▶ [What you need to do] Pull out every line below that contains the word "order".

▶ [Raw data]
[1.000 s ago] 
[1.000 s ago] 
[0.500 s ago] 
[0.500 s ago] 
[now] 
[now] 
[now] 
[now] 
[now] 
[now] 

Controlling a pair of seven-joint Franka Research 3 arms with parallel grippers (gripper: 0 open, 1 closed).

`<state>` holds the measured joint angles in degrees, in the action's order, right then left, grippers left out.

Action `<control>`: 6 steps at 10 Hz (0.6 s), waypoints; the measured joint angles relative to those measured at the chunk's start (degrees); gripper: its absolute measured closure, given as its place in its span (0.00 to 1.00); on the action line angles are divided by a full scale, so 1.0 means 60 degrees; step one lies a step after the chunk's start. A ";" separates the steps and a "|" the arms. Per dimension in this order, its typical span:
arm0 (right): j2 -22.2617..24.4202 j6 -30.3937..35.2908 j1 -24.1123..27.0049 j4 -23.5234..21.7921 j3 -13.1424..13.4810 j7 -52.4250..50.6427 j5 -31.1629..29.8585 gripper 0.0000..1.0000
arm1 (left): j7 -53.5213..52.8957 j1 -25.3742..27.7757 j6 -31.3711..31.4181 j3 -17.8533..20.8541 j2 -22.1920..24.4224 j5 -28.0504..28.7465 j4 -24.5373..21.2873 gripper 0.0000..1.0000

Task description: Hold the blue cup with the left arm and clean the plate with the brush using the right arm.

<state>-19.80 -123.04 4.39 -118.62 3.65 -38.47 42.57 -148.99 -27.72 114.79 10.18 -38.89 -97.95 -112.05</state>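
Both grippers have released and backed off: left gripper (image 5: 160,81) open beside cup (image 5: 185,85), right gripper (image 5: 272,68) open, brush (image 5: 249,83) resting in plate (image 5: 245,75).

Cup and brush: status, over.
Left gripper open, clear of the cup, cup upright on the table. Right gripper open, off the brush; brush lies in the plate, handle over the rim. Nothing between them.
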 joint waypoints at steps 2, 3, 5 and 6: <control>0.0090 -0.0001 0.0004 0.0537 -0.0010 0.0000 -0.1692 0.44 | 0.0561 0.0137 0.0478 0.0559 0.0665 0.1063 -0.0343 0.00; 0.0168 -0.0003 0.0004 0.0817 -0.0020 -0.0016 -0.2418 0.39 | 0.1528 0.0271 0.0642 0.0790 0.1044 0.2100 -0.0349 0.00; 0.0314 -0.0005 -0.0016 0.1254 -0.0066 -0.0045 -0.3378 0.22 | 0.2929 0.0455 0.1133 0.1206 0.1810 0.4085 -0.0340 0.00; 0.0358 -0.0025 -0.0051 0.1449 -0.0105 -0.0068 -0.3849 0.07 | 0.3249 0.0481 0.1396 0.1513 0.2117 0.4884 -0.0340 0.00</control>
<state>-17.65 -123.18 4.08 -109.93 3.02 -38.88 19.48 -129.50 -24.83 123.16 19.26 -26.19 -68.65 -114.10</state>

▶ [Task response]
`<state>` holds the measured joint angles in degrees, in the action's order, right then left, grippers left out.
Action `<control>`: 6 steps at 10 Hz (0.6 s), waypoints; the measured joint angles relative to those measured at the chunk's start (degrees); gripper: its absolute measured closure, given as its place in its span (0.00 to 1.00); on the action line angles are divided by a full scale, so 1.0 means 60 degrees; step one lies a step after the chunk's start. A ";" separates the steps and a "|" the arms. Per dimension in this order, its typical span:

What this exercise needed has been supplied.